UNIX introduction and history

The UNIX system was created by Dennis Ritchie and Ken Thompson in the early 1970s while working at Bell Labs (the laboratory where the transistor was invented in 1956 by Bradeen, Brattain and Shockley, and many other things, such as the laser). The UNIX operating system was not the first, but it was simple and elegant and found wide adoption for large (at the time) computers, particularly also at research universities. In the course of time, many different versions of UNIX were created, which can be traced through this giant wall chart. The main branches of the UNIX evolutionary tree are the BSD line of Unices (yes, that’s the plural!), and the System V type Unices. It is notable that both the Solaris operating system by Sun microsystem and Macintosh OSX are BSD derivates, whereas Linux is a System V derivate (roughly speaking). As computer technology evolved, UNIX became available on consumer machines, and today about 10% (guesstimate) of all computers run a UNIX-derived operating system. Linux in particular is important in high performance computing, as it is free, powerful, and very stable, it is deployed on large clusters and server farms with hundreds and sometimes thousands of compute nodes. (The installation of commercial operating systems would require to purchase a separate license for each node, increasing the cost of such compute clusters significantly). In addition, commercial operating systems are sometimes less stable than Linux, and stability is a huge issue if you run thousands of nodes!

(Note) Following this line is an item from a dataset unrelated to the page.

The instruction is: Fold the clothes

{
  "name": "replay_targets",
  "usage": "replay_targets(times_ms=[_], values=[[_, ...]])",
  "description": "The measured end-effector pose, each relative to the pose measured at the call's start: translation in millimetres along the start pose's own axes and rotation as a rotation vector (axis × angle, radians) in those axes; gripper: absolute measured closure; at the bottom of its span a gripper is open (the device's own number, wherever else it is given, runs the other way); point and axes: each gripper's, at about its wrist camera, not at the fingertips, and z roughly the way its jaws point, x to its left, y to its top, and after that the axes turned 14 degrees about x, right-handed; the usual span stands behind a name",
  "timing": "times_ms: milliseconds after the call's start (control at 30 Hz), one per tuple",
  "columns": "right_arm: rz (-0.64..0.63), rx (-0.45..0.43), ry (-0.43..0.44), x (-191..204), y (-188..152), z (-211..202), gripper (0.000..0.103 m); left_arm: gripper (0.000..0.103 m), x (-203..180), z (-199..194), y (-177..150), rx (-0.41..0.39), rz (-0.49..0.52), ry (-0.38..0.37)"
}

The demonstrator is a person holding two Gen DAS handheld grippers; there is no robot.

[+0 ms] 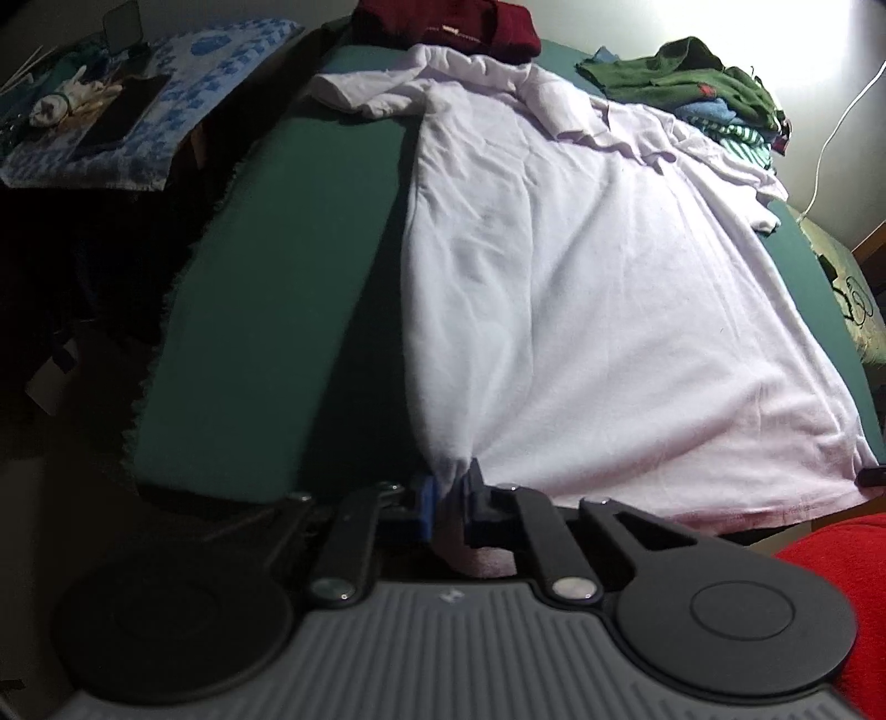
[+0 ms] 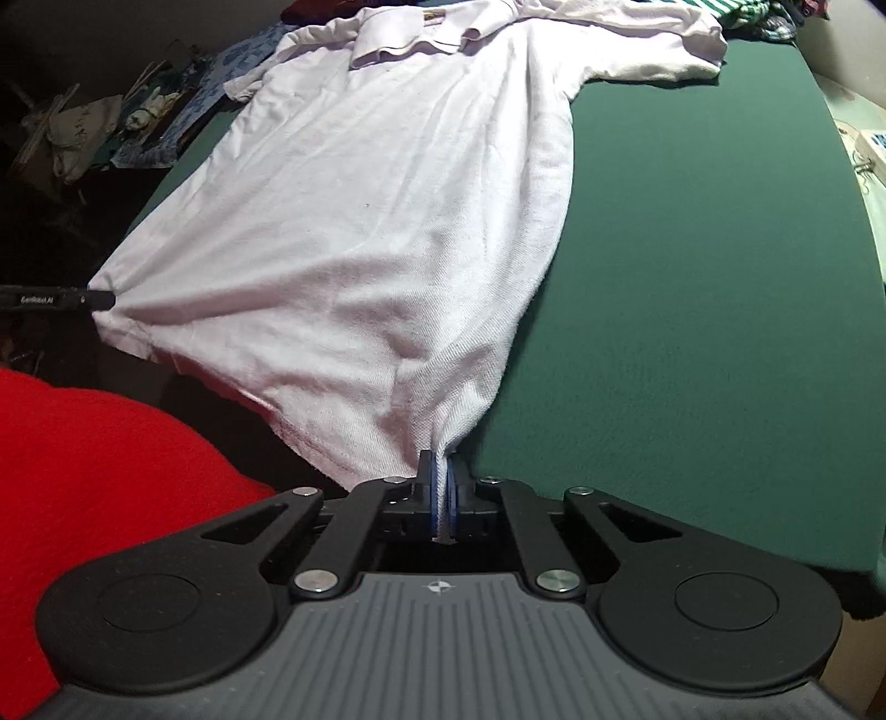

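From the left wrist camera, the left gripper (image 1: 451, 482) sits at the bottom centre of the frame with its jaws clamped together on a bunched corner of the pale lilac polo shirt (image 1: 598, 310), the cloth gathering into tight creases right where the blue pads (image 1: 426, 498) pinch it. The shirt lies spread across the green table (image 1: 288, 310), filling the centre and right of the picture, its collar end rumpled toward the top. Beyond it, at the top centre, is a dark red garment (image 1: 459, 25), and in the upper right a pile of folded clothes (image 1: 714, 94) with a green piece on top. In the upper left stands a side surface under a blue-patterned cloth (image 1: 183, 99), cluttered with small things too dim to name. A red sleeve (image 1: 836, 576) shows at the lower right. From the right wrist camera, the right gripper (image 2: 441, 487) is likewise at the bottom centre, closed tight on the shirt's (image 2: 376, 232) other hem corner, a thin strip of fabric squeezed between its pads. The shirt runs from there up the frame to its collar at the top, lying on the green table (image 2: 692, 277), which is bare on the right side. At the left edge the tip of the other gripper (image 2: 99, 299) grips the far hem corner, and the hem hangs slack between the two. Red fabric (image 2: 94, 476) fills the lower left.
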Motion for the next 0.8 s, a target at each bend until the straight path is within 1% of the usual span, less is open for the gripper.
replay_targets(times_ms=[67, 133, 233, 300, 400, 433, 467, 500, 533, 567, 600, 667, 700, 733, 767, 800], values=[[-0.025, 0.016, 0.008, -3.9, -3.0, -8.2, 0.099, 0.096, 0.3, -10.9, 0.7, -0.016, 0.007, -0.004], [-0.048, 0.043, 0.019, -6.3, -5.6, -9.4, 0.099, 0.096, -2.6, -13.8, 1.0, -0.014, 0.025, 0.000], [-0.066, 0.083, 0.017, -7.0, -6.0, 3.1, 0.099, 0.096, -2.9, 4.4, -1.8, 0.032, 0.019, 0.012], [-0.068, 0.102, 0.011, -6.7, -7.9, 15.3, 0.099, 0.096, 0.7, 21.8, -7.5, 0.067, -0.004, 0.014], [-0.034, 0.114, -0.017, -8.0, -8.7, 31.4, 0.099, 0.095, 1.7, 40.7, -12.0, 0.103, -0.025, 0.027], [-0.022, 0.118, -0.026, -8.4, -8.9, 36.7, 0.099, 0.092, 1.9, 42.0, -12.8, 0.105, -0.019, 0.040], [-0.011, 0.122, -0.035, -8.8, -9.1, 42.1, 0.099, 0.085, 2.0, 43.0, -13.6, 0.107, -0.012, 0.055], [0.000, 0.126, -0.044, -9.3, -9.2, 46.7, 0.098, 0.081, 3.8, 41.3, -13.9, 0.106, -0.003, 0.073], [0.007, 0.133, -0.045, -9.8, -8.3, 46.4, 0.094, 0.070, 5.7, 39.3, -14.0, 0.105, 0.006, 0.092], [0.005, 0.154, -0.044, -11.2, -6.8, 44.8, 0.090, 0.065, 9.8, 35.9, -13.6, 0.105, 0.011, 0.116], [0.000, 0.173, -0.045, -12.5, -5.4, 42.6, 0.083, 0.065, 14.0, 32.4, -13.2, 0.104, 0.016, 0.140], [-0.047, 0.187, -0.076, -12.9, -3.5, 31.3, 0.083, 0.066, 24.6, 24.1, -11.1, 0.103, 0.022, 0.182], [-0.070, 0.159, -0.081, -12.2, 0.2, 20.5, 0.083, 0.070, 28.1, 19.2, -9.5, 0.096, 0.022, 0.208], [-0.092, 0.130, -0.086, -11.4, 3.8, 9.7, 0.083, 0.072, 30.9, 14.3, -7.3, 0.086, 0.026, 0.236], [-0.111, 0.098, -0.090, -10.5, 7.9, -0.9, 0.083, 0.071, 31.6, 9.8, -3.6, 0.074, 0.033, 0.258], [-0.113, 0.044, -0.088, -8.1, 15.0, -10.0, 0.083, 0.069, 32.2, 5.3, 0.3, 0.061, 0.040, 0.279]])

Linux is a UNIX operating system created by Linus Torvalds, starting in 1994 when he was a student in computer sciences in Helsinki, Finland. At the time, UNIX systems were commercial software and very expensive. His dream was to create a UNIX that would be open source and could be shared – and improved – by a community of programmers. His work was based on the GNU gcc compiler; the GNU project had a long standing wish to produce its UNIX operating system, but not had the opportunity to do so, as it was busy to create all the tools necessary for the job. Because Torvalds used the tools created by the GNU project, Linux is sometimes referred to as GNU/Linux.

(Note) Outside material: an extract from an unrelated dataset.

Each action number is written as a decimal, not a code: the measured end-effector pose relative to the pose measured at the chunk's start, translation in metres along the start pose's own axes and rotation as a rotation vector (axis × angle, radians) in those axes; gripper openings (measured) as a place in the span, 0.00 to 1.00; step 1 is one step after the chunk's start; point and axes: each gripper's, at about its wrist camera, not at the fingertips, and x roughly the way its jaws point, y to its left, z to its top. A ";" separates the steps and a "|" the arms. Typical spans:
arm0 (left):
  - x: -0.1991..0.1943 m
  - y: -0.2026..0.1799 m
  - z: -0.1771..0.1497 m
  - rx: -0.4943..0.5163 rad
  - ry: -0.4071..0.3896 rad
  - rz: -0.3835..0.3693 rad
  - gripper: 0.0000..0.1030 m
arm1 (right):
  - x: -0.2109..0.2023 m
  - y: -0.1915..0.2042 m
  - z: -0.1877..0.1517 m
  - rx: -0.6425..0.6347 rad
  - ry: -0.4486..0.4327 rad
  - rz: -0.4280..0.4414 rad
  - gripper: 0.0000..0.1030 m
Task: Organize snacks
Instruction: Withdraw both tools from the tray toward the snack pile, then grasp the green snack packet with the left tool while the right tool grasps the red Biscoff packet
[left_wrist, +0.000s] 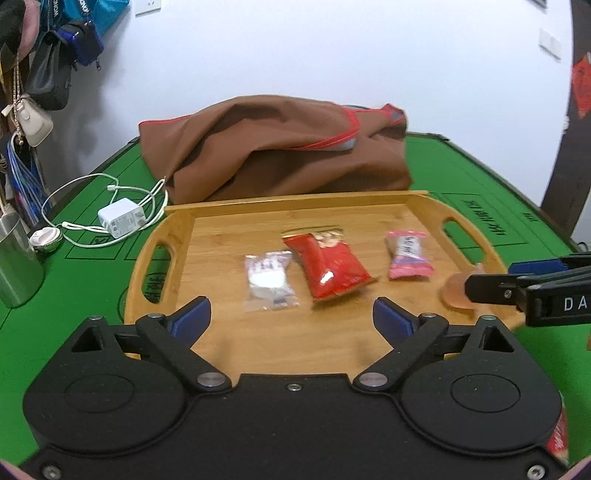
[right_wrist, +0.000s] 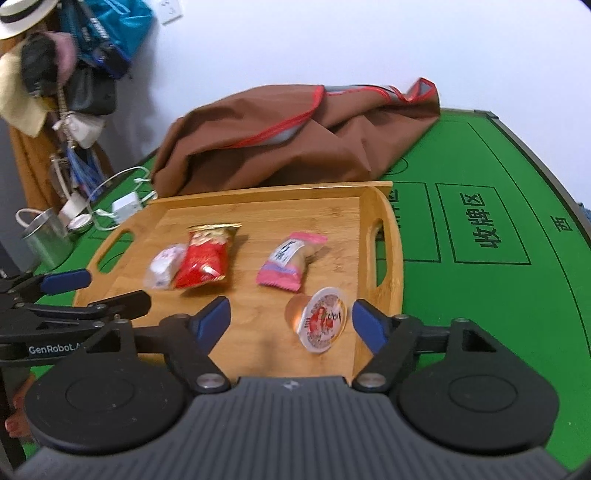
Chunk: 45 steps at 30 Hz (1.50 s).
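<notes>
A wooden tray (left_wrist: 340, 347) (right_wrist: 258, 206) lies on the green table and holds several snacks. They are a clear white packet (left_wrist: 267, 280) (right_wrist: 164, 267), a red packet (left_wrist: 330, 267) (right_wrist: 205, 258), a pink packet (left_wrist: 408, 254) (right_wrist: 290, 260) and a jelly cup (right_wrist: 321, 319) (left_wrist: 456, 291) on its side. My left gripper (left_wrist: 291, 317) is open over the tray's near edge, just short of the white and red packets. My right gripper (right_wrist: 290, 321) is open, with the jelly cup between its fingers but untouched.
A brown cloth bag (left_wrist: 280, 147) (right_wrist: 291, 136) lies behind the tray. A white charger with cable (left_wrist: 120, 218), a small round tin (left_wrist: 46, 238) and a metal cup (left_wrist: 16, 258) sit at the left. Bags hang on a rack (left_wrist: 48, 66) at the far left.
</notes>
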 end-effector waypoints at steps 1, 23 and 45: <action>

The precise element of the UNIX operating system that Torvalds implemented is the so-called kernel: the central piece of code that controls all other pieces of code on the computer. The kernel manages processes, memory, file systems, device drivers, and allows programs to access these elements through an application programming interface. No direct access to any of these sub-systems is allowed, because UNIX systems can have several users and need to protect users from from interfering with each other.

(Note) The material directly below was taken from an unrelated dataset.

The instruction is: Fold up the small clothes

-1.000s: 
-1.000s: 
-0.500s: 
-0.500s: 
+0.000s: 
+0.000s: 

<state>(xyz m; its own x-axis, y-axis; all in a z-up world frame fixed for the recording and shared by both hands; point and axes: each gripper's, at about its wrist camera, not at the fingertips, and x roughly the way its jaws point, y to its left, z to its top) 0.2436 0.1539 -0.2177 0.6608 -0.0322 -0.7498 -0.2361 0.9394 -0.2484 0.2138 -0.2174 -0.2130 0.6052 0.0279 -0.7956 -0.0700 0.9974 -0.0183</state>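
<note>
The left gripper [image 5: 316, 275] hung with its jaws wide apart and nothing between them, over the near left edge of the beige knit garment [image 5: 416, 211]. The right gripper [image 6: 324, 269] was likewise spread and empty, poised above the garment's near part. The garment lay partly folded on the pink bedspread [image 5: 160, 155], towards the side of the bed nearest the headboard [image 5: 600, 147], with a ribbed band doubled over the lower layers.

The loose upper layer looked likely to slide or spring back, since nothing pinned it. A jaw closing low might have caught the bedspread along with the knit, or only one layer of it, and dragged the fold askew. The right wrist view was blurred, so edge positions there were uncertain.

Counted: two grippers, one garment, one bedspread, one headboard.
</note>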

Modern UNIX systems such as Macintosh OSX or Linux distributions such as Ubuntu are extremely user friendly with graphical user interfaces (GUIs). In the early days, such interfaces did not exist. The user interface was a simple text display, in which commands could be typed. (Actually, the first interfaces were so-called teletype machines; essentially typewriters hooked up to computers such as this one). At the time, program and data entry was through punch cards and paper tape readers. It is interesting that the principal way many programmers interact with a UNIX system is very similar to the old text-based UNIX terminals (fortunately, the punch cards and paper tape are gone!). The terminal is a program that allows you to type commands on a line, and the output is printed to the display; the display scrolls up as more lines are added. The bottommost line is the command line, and is the only line where anything can be entered. The text the scrolled up cannot be edited anymore… just like on a teletype!

The terminal and the shell.

Here will will learn more about the terminal application. The terminal application in fact emulates an old text-mapped terminal display, so the similarity isn’t just superficial. The terminal runs a so-called shell program, that interprets commands typed by the user (or provided to the shell in a batch-file of commands). The most common shell today is the bash shell, which comes standard on most Linux distributions and Mac OSX. Therefore, we will only cover the bash shell here. Note that when you type simple commands into the shell, most shells behave almost alike. However, the shell scripting languages used in so-called shell scripts have widely different syntaxes.

The shell is usually run in a terminal window that is initially 80 characters wide with 25 lines of text. Because the shell nowadays is usually just a window in a GUI, the window can be re-sized and the shell will expand to whatever dimensions that correspond to the window size, which is convenient. In the old days, the character-mapped screens showed green characters on a black background. Today the terminal program colors can be chosen, and come usually in black on white as default. However, many people still adjust the terminal program to the old color scheme; it looks just more like a terminal!

In the shell, there is only one location where text can be typed: at the cursor position. The cursor appears only if there is also a so-called prompt. The user prompt in a bash shell is the dollar sign $. If you are the super user (root) the prompt changes to a hash sign #. The root prompt is a constant reminder that you have to be careful when typing commands: You could erase the entire system!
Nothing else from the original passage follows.